:: RAW DATA ::
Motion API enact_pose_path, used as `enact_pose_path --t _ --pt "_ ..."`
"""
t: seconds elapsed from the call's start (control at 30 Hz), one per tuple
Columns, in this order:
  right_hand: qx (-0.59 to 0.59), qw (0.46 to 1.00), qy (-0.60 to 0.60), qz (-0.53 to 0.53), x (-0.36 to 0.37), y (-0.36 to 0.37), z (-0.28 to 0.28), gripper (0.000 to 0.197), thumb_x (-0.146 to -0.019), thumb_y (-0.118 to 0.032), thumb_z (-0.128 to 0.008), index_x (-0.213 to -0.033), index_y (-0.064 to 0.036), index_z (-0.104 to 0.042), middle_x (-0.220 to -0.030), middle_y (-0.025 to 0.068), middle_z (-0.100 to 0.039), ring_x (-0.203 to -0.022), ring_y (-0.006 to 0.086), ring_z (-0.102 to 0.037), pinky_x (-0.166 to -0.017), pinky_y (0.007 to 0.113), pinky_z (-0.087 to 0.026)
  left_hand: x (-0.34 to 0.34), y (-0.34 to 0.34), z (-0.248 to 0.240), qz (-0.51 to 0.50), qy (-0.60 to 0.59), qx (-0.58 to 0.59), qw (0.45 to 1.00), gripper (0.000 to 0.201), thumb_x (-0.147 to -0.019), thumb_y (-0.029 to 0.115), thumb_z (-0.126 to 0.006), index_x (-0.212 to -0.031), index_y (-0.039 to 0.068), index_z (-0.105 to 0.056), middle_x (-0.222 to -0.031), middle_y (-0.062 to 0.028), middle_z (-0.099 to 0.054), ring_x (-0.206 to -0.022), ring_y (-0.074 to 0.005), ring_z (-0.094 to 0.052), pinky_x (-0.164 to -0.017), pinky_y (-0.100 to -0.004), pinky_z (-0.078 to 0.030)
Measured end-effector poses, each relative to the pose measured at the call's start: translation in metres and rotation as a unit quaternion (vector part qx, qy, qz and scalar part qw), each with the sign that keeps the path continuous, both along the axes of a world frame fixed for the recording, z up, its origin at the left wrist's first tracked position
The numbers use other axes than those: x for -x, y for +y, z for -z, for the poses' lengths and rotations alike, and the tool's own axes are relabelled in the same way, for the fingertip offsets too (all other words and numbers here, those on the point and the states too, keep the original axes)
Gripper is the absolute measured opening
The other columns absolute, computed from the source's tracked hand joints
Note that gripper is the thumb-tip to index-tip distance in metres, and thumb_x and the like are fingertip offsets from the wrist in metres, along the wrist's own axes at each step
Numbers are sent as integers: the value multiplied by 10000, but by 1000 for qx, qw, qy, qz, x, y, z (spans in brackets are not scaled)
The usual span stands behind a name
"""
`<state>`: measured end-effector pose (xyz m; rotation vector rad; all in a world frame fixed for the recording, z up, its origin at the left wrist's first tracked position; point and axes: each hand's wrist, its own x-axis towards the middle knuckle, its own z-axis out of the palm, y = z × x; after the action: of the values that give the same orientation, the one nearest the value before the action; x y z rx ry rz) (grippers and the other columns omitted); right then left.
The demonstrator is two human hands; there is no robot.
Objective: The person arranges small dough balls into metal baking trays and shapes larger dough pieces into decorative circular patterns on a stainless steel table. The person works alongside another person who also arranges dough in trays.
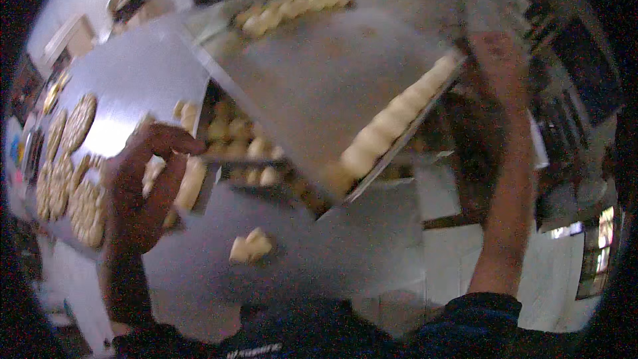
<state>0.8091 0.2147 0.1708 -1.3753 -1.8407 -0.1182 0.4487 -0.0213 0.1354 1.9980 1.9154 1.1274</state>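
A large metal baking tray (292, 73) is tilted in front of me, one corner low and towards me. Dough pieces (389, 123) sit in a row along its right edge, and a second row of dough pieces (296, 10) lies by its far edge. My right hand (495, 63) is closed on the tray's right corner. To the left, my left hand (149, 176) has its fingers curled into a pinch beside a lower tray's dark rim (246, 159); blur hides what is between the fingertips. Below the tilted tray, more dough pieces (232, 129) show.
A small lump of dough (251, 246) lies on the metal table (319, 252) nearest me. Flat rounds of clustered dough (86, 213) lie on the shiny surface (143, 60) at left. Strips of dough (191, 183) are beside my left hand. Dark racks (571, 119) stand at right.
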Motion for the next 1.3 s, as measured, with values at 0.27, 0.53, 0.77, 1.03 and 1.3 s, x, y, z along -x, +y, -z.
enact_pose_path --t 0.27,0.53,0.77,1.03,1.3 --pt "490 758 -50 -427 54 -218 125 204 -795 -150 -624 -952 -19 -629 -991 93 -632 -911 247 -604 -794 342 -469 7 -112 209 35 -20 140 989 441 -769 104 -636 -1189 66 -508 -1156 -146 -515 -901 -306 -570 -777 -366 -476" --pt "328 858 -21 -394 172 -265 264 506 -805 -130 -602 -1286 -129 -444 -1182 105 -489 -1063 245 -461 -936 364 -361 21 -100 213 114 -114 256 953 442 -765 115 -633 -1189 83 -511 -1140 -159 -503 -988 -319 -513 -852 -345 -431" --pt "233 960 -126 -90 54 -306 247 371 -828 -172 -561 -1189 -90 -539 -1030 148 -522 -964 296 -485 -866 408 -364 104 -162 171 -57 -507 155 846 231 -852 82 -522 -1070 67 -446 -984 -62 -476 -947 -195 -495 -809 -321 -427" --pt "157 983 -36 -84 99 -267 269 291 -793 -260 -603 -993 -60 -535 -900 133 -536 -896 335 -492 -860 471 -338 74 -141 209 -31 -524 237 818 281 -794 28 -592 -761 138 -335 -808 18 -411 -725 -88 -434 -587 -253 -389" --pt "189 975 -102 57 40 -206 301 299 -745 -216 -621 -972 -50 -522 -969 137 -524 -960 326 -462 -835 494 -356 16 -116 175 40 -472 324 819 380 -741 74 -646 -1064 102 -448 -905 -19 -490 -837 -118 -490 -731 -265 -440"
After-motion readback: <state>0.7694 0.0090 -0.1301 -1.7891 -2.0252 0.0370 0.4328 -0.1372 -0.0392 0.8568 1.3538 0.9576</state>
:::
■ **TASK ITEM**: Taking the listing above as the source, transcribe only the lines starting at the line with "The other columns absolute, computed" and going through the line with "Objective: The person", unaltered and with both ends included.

■ **RESULT OF THE EXERCISE**:
The other columns absolute, computed from the source's tracked hand joints
Note that gripper is the thumb-tip to index-tip distance in metres, and thumb_x and the like are fingertip offsets from the wrist in metres, along the wrist's own axes at each step
Numbers are sent as integers: the value multiplied by 10000, but by 1000 for qx, qw, qy, qz, x, y, z (spans in brackets are not scaled)
The usual span stands behind a name
"""
`<state>`: measured end-effector pose (xyz m; rotation vector rad; all in a world frame fixed for the recording, z up, its origin at the left wrist's first tracked position; point and axes: each hand's wrist, its own x-axis towards the middle knuckle, its own z-axis out of the palm, y = z × x; after the action: of the values that give the same orientation, the one nearest the value before the action; x y z rx ry rz) (grippers and the other columns omitted); right then left.
The demonstrator is two human hands; there is no robot.
Objective: The person arranges small dough balls into metal baking trays and shapes larger dough pieces into decorative circular patterns on a stainless steel table. The person works alongside another person who also arranges dough in trays.

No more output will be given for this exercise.